To ensure that couples can address these red flags before they sink a marriage, Bailey recommends that couples date at least a year, so they have enough time to get to know each other and can know for sure that the other person would make a good life partner.

“It’s easy to get carried away in the early romantic stages of any relationship but important to realize that when people are in love, the brain produces a cascade of chemicals designed biologically to bind and bond humans together. This basic human drive doesn’t originate from the ‘thinking’ part of our brains!” Bailey explained.

Bailey explained that high levels of dopamine and a related hormone called norepinephrine are released during attraction. Brain scans of people in love have shown that the primary reward centers of the brain are highly activated when people are shown a photo of someone they are intensely attracted to compared to when they are shown someone they feel neutral toward, such as an old high school acquaintance.

One of the keys in counseling is being able to share feelings with one another. Bailey said that doing so requires mutual trust.

“The inability to share feelings makes authentic communication and true intimacy difficult,” she said. “However, in most cases, people can learn to become better at sharing their feelings.”

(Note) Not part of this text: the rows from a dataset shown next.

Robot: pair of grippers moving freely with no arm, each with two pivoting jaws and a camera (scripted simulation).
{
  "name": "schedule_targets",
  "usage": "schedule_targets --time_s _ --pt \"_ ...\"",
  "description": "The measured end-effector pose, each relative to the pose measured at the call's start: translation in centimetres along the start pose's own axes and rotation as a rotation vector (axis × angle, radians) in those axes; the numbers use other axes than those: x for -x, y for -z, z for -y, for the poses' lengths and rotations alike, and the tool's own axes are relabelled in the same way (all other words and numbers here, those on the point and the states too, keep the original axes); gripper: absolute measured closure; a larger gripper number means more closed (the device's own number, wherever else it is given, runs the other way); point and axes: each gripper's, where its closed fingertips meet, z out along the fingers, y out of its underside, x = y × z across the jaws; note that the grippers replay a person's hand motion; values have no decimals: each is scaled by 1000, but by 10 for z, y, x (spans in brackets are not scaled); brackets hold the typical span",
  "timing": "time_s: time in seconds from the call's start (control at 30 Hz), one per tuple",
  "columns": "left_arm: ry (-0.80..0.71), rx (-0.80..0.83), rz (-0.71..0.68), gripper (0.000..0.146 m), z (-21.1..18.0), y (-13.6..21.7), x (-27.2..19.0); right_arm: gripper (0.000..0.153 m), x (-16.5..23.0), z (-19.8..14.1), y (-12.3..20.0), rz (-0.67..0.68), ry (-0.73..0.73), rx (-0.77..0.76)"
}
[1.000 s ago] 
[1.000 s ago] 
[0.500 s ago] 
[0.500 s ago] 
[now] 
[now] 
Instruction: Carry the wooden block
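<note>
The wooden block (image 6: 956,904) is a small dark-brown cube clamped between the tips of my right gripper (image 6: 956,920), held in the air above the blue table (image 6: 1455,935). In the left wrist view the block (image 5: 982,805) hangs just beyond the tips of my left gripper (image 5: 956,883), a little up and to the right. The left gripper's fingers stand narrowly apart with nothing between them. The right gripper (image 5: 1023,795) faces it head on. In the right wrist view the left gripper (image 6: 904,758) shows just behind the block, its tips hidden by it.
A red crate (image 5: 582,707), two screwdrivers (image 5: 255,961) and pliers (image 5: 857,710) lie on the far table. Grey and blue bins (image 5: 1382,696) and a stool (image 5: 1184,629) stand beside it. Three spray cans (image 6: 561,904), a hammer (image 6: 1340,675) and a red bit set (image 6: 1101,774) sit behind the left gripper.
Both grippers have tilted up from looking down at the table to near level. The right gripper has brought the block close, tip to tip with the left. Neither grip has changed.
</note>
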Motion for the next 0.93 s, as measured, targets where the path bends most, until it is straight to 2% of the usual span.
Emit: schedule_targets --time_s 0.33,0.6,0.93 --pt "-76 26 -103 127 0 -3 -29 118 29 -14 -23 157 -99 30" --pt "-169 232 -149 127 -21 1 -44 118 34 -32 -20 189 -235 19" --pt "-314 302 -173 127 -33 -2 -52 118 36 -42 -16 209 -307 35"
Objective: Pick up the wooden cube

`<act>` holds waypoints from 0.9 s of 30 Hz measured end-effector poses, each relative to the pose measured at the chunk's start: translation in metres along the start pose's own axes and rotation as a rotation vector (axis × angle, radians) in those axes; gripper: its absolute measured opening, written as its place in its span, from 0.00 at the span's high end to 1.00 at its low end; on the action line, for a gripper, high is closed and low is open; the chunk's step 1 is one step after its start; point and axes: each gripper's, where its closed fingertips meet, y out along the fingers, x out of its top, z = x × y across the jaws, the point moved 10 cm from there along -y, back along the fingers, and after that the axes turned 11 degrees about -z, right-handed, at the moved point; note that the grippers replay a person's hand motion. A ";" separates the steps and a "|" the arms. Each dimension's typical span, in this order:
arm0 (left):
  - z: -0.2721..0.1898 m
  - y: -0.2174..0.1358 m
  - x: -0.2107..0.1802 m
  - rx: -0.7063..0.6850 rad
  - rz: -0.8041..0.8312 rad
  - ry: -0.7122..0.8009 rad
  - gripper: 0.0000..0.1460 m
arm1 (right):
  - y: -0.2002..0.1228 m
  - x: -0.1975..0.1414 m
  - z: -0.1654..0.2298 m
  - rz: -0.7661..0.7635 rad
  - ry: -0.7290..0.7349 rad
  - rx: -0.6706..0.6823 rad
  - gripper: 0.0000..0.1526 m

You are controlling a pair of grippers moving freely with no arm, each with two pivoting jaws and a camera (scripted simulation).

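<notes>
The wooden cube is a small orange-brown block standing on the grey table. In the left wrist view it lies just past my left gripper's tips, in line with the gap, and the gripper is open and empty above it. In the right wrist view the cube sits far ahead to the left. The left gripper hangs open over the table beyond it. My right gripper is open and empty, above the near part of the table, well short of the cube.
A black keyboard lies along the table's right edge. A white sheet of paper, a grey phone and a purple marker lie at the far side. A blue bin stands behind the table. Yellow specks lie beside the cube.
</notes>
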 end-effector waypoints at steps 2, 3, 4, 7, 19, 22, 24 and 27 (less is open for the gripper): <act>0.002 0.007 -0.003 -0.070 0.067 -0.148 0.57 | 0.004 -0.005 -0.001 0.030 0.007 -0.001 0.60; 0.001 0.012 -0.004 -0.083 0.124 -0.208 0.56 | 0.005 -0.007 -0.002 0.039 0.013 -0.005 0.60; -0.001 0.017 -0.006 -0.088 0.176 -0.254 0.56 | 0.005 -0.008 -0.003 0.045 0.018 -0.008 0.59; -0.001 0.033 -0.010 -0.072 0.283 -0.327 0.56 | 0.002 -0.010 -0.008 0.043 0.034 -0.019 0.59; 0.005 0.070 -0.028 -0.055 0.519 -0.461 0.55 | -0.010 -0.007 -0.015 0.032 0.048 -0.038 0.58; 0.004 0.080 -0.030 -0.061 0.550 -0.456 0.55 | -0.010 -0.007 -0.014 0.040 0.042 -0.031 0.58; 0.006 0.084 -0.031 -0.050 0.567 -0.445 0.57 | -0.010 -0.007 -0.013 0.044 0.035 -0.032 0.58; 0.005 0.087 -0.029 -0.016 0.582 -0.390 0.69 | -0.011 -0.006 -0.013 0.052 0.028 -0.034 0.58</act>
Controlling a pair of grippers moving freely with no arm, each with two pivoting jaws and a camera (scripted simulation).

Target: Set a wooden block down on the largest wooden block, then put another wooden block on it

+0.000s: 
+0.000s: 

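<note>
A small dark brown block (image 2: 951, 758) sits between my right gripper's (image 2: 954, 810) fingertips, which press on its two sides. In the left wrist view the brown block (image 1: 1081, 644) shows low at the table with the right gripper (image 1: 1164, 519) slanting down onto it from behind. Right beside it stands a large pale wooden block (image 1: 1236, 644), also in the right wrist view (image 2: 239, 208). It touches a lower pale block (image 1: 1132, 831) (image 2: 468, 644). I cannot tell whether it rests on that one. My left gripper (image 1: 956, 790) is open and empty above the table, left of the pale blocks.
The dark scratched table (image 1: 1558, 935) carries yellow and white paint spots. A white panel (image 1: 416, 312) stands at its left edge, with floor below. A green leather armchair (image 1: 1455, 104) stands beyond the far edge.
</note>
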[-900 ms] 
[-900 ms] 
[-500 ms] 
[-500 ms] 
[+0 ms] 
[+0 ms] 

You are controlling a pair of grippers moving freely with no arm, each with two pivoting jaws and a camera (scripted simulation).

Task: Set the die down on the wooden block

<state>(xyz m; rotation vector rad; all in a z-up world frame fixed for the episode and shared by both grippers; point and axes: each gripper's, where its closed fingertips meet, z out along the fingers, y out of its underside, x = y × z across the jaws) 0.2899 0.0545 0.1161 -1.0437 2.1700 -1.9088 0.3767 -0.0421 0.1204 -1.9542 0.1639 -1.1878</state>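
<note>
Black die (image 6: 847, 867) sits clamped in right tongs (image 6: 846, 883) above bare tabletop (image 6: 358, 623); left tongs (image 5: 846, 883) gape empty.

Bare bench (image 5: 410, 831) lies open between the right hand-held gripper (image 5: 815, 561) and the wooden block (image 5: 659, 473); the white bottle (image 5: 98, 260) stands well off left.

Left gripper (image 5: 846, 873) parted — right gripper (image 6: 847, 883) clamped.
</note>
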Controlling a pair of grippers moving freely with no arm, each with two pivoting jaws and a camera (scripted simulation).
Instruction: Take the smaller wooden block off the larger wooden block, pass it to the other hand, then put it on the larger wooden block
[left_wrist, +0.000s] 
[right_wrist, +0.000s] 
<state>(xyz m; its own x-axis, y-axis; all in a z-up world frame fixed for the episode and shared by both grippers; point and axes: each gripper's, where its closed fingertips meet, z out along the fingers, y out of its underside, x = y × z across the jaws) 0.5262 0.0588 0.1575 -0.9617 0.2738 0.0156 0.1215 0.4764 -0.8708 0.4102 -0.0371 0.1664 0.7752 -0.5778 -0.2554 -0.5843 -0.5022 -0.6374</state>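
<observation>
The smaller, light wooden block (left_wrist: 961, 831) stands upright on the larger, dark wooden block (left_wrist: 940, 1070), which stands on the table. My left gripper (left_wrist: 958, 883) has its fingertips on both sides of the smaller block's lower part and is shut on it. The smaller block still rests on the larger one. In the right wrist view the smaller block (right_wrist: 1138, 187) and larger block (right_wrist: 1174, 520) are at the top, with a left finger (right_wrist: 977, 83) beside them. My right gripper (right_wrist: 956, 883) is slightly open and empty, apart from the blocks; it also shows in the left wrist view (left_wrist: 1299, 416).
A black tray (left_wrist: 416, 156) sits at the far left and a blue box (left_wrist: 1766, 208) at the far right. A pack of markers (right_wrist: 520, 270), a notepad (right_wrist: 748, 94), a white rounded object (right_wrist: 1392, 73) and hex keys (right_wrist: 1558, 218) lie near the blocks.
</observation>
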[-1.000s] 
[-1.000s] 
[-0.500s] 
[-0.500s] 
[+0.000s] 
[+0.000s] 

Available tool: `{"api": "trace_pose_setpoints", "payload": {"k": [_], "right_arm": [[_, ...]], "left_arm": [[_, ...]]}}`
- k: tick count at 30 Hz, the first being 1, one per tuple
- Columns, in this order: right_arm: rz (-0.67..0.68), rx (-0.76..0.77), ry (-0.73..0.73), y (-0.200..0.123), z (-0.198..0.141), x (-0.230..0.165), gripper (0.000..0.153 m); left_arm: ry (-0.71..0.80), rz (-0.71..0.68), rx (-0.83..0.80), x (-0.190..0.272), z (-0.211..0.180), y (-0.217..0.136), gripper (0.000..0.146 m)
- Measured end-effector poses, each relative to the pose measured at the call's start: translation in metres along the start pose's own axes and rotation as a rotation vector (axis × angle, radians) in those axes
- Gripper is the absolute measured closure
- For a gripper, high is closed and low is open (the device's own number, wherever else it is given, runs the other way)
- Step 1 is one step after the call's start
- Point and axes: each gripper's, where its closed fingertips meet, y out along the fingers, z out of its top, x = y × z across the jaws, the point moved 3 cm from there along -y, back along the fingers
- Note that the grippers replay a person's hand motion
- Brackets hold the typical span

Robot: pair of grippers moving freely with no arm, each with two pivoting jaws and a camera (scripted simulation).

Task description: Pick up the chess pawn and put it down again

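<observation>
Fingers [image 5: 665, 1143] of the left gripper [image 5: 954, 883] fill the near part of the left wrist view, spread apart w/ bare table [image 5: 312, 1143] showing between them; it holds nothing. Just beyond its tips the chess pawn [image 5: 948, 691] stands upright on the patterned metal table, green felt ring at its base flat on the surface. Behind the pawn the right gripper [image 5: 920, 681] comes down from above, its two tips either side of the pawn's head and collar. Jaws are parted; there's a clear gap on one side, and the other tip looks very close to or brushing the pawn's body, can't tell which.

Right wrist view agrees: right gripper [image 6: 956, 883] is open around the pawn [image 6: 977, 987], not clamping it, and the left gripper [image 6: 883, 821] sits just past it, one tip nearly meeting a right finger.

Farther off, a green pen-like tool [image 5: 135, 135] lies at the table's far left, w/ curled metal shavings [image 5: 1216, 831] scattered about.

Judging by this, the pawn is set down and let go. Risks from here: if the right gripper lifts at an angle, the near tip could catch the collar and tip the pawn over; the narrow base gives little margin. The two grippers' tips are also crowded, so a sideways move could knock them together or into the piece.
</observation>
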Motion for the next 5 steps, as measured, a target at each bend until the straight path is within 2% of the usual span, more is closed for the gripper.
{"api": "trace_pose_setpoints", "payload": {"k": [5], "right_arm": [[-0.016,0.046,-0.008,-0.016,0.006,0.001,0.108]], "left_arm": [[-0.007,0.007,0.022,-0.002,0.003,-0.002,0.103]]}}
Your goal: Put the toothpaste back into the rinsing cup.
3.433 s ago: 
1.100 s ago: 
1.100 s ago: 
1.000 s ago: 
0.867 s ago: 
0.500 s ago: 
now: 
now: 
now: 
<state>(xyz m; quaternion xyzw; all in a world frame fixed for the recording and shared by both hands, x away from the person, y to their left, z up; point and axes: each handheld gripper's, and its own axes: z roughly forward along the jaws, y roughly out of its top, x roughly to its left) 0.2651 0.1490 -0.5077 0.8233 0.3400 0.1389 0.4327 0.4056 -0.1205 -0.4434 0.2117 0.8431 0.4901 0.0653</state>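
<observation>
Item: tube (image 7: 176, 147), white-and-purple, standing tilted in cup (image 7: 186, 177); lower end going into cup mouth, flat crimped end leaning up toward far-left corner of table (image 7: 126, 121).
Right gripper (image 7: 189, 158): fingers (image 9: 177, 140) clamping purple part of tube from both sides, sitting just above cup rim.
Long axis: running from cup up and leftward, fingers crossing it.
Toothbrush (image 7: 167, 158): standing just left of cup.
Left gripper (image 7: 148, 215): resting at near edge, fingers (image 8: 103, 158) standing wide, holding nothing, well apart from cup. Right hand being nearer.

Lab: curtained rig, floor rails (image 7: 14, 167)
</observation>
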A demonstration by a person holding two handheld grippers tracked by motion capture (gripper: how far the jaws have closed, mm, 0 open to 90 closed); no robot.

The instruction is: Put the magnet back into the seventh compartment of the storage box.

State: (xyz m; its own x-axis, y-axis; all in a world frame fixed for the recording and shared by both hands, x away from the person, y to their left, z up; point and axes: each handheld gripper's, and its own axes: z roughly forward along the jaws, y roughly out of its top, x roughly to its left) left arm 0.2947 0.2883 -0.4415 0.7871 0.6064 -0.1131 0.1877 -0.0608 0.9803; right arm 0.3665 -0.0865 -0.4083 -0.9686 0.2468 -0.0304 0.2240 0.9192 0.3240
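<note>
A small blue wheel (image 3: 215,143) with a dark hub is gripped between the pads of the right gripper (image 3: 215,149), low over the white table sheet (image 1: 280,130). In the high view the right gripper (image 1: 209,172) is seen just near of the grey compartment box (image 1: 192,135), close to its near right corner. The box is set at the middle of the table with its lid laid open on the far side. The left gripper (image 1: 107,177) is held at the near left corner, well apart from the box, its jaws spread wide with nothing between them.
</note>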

Bailey said one benefit of pre-marriage counseling is that it gives couples the opportunity to work out potential problems before they snowball into big ones. At the same time, pre-marriage counseling can reveal differences between individuals that may prove irreconcilable and eventually lead to divorce.

The Union asked Bailey if she had cases where a couple delayed or even canceled their marriage because of issues that came up in counseling.

“This would be a wise outcome if a couple were to become aware of and pay attention to potential problems,” she said. “However more often than not, people will continue ahead with marriage plans hoping that any problems will eventually resolve themselves,” adding that this hope is usually misplaced because problems don’t go away on their own.

Bailey said counseling can often help people feel more solid in their relationships. At the same time, counselors often find that couples who seek counseling after being married for several years sometimes wait too long to get help, and by the time they do, they have experienced too many hurt feelings and disappointments to repair the relationship.

“This is why we strongly encourage couples to consider a few sessions of premarital counseling before they tie the knot,” she said.

Walter Carter is a mental health counseling intern with Ardent Counseling Center, and works in the firm’s Fairfield, Washington, Iowa City and Williamsburg offices. He mentioned that couples who start counseling before they’re married usually recognize its benefits, and continue with a counseling program after their wedding day. He said counseling can help couples better manage their emotions. It ensures that couples are identifying areas of improvement in their relationship, and working to fix them. If couples are not aware of their own problems, there’s a danger they could regress in their relationship.

“The goal of counseling is to create a safe space where both people can express their opinions,” Carter said. “We refer to that as developing a therapeutic working alliance. It’s basically just building trust between a therapist and their clients.”

Carter acknowledged that some clients are hesitant to divulge the most intimate parts of their life, sometimes even with their partner.

“It’s intimidating even for the toughest man,” he said. “It’s so important to help find a way to create a trustful dynamic where topics can be discussed openly without causing emotional harm or trauma for either party.”

Carter said that even apparently stable marriages of 30 years or more can break down if the couple does not address areas for improvement. He said sometimes one or both parties will assume a posture of “I’m never going to change, so accept me for who I am or move on.”

“That’s not good enough,” he said. “As humans, we have so much potential. We’re meant to adapt to grow and develop into our potential.”